I would defy anyone not a dedicated acolyte of Dawkins to find much of interest in the next 80 pages, describing how he used the primitive computers of 40 years ago to devise programmes in various long-forgotten computer languages, to model the patterns behind the pecking of chicks at grain and the self-grooming of flies. In the late 1960s he leaves Oxford with his first wife for a spell at Berkeley, California, where they get enthusiastically swept up in the student protest movement of the time. Back in Oxford he was modelling the song of European tree crickets (to the disgust of a leading entomologist who knew about cricket song from direct observation). Then with one mighty bound he is liberated from what another colleague dismissed as his ‘computer addiction’, to become possessed with the central idea of his life.

The real driver of the evolutionary process, he had come to believe, was not those minute genetic modifications which better allow individuals or species to survive; it was the genes themselves, which merely use all the different creatures they make up as hosts, to ensure their own survival. It is this alone, he concluded, which can account for all the myriad life forms which have covered the earth over billions of years.

This was such a beguilingly simple idea that Dawkins describes how publishers vied for the chance to publish his book, which he was calling ‘my bestseller’ even before it was finished. The rest was history (although he plans a sequel to cover his years since that life-changing event). He even speculates in an epilogue how strange it was that genetic variations could somehow have conspired to allow him to arrive at such a dazzlingly important insight. If Alois Schicklegruber had sneezed at the wrong moment, he asks, would young Adolf Hitler have been conceived — and might history not have been different?

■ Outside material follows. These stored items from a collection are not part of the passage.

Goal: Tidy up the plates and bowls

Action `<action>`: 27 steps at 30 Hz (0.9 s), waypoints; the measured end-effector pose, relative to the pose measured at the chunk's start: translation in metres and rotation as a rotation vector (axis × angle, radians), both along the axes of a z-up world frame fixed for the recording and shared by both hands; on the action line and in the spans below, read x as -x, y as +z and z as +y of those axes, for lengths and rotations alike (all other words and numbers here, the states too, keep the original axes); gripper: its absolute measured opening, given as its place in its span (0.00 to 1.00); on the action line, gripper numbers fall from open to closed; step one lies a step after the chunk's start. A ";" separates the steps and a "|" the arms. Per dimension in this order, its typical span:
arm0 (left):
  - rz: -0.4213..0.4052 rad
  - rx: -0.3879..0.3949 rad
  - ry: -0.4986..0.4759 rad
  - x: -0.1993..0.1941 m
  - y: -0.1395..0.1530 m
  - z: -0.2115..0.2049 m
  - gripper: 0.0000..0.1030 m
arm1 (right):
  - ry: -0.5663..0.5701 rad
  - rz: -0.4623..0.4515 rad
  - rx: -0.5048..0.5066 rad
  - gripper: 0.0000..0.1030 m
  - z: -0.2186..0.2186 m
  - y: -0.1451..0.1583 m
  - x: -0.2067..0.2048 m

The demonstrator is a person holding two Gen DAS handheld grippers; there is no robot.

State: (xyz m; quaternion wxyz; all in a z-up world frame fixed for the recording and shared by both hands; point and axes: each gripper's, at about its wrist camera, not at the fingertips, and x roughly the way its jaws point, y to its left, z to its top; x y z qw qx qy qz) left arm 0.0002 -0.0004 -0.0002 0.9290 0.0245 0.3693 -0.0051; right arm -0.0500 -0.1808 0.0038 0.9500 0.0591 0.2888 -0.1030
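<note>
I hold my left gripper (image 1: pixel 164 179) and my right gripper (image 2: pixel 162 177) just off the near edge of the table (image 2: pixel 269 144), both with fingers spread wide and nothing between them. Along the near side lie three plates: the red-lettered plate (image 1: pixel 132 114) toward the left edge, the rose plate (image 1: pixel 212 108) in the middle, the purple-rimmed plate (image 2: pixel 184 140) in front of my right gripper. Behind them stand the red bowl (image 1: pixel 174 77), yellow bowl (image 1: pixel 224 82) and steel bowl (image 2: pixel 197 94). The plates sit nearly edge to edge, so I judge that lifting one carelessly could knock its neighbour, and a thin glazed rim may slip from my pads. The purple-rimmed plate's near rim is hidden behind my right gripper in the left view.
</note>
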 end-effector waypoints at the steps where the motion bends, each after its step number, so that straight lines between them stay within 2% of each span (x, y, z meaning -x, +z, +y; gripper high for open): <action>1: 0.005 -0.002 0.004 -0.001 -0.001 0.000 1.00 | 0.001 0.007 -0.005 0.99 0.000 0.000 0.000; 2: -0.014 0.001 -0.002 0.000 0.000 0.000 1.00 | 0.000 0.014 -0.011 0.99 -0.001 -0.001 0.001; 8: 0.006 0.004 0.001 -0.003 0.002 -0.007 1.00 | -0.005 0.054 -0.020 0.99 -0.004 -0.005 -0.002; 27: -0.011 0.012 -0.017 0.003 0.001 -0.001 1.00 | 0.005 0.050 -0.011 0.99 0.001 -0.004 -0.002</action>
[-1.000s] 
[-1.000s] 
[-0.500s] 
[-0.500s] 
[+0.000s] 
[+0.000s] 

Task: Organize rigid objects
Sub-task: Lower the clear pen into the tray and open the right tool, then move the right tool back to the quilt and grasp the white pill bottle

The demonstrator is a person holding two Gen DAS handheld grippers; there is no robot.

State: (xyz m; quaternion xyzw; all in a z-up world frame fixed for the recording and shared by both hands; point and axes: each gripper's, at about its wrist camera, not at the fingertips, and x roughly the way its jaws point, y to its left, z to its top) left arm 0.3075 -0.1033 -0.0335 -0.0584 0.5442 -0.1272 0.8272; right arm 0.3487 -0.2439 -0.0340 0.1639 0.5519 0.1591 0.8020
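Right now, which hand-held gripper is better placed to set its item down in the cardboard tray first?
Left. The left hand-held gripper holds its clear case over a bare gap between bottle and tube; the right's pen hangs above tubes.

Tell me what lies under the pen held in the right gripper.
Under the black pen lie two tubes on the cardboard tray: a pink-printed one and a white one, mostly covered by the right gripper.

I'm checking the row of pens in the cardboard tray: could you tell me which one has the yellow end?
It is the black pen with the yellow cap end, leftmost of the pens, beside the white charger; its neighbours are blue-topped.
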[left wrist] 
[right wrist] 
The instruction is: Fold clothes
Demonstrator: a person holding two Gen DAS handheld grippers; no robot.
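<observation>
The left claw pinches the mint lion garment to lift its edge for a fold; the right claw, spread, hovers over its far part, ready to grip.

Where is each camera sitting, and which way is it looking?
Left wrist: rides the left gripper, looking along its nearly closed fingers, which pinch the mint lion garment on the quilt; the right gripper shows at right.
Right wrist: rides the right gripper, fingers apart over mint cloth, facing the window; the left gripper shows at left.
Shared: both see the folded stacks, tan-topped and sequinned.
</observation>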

But how did those unbelievably complex genetic mechanisms evolve in the first place when, like so many other developments in the history of evolution, they required so many different interdependent ingredients to appear simultaneously for them to work? How did the self-replicating molecules which were the origin of life itself come to be?

Shortly after the publication of The Selfish Gene, I wrote several articles here exploring how it is that Darwinians are so fervently sure that their theory is right, when there is so much about the story that it cannot really explain. I quoted eminent neo-Darwinians claiming that the evolutionary process had come about purely by chance (as Jacques Monod put it, ‘chance alone is the source of every innovation’). Dawkins wrote an irate letter pointing out that, if I read his new book, I would realise that chance had nothing to do with it. I replied by pointing to p.16 of his book, in which he asked how did certain chemicals  had combined to produce the first self-replicating molecules. The answer he gave was ‘by chance’.

The truth is that Dawkins believes what he wishes to believe. He relies just as much on a leap of faith as those religious believers he so keenly affects to despise. His theory also cannot explain how those selfish genes eventually came to evolve the one species on earth which is marked out by a unique capacity for self-obsessed egotism.